* _WHAT TO PRODUCE_
Each line of the data below that holds the word "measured" is to be reported in full.

------ THE DATA ------

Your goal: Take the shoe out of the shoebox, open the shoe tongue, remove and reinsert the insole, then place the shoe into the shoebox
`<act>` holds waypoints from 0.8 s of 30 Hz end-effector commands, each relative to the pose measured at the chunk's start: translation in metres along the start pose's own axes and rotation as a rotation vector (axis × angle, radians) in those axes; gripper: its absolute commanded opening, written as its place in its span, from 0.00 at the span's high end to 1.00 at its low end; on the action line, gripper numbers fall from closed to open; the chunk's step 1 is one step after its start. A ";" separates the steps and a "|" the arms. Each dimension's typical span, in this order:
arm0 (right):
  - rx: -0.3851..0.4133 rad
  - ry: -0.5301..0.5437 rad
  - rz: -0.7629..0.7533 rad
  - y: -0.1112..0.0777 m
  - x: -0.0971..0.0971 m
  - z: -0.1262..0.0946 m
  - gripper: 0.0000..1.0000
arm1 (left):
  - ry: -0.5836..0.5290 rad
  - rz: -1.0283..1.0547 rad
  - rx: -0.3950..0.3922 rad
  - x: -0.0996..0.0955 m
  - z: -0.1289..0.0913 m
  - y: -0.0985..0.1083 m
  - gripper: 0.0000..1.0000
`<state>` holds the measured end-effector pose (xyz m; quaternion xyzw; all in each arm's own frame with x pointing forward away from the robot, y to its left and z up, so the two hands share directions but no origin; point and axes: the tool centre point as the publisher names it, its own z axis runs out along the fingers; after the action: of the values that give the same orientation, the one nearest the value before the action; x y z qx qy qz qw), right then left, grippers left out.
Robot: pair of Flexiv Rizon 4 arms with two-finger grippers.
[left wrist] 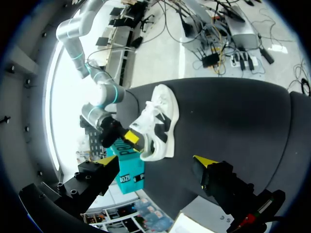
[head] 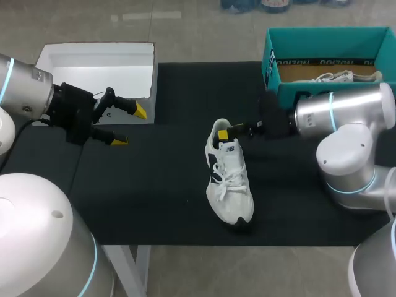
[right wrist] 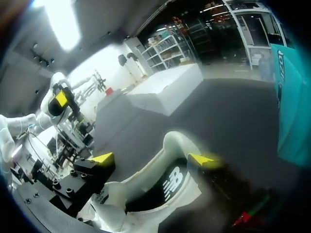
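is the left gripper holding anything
No, the left gripper hangs open over the black mat, well apart from the white sneaker, with nothing between its fingers.

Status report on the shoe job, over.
Left gripper open, hovering beside white box. Right gripper open, astride the heel of the shoe. Shoe out of shoebox, upright on mat. Nothing blocking it.

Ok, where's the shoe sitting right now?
Head view: the white shoe lies mid-table on the black mat, out of the teal shoebox at back right, with the right gripper at its heel.
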<state>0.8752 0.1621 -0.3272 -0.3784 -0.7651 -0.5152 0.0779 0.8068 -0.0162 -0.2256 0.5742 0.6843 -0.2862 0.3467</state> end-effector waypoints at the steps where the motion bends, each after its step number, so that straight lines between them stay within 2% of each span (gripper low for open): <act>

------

* _WRITTEN REPLY_
`<act>` holds waypoints from 0.8 s of 30 Hz end-effector commands, each relative to the pose measured at the chunk's start: translation in metres along the start pose's own axes and rotation as a rotation vector (axis × angle, radians) in those axes; gripper: its absolute commanded opening, written as its place in its span, from 0.00 at the span's high end to 1.00 at its low end; on the action line, gripper numbers fall from closed to open; the chunk's step 1 is one step after its start. A ";" separates the steps and a "|" the arms. Each dimension's typical span, in this order:
`<state>` holds the measured end-effector pose (xyz m; quaternion xyzw; all in each arm's own frame with x pointing forward away from the robot, y to its left and z up, so the two hands share directions but no origin; point and axes: the tool centre point as the publisher names it, its own z axis runs out along the fingers; after the action: of the values that give the same orientation, the one nearest the value before the action; x y z qx qy qz qw), right then left, grippers left out.

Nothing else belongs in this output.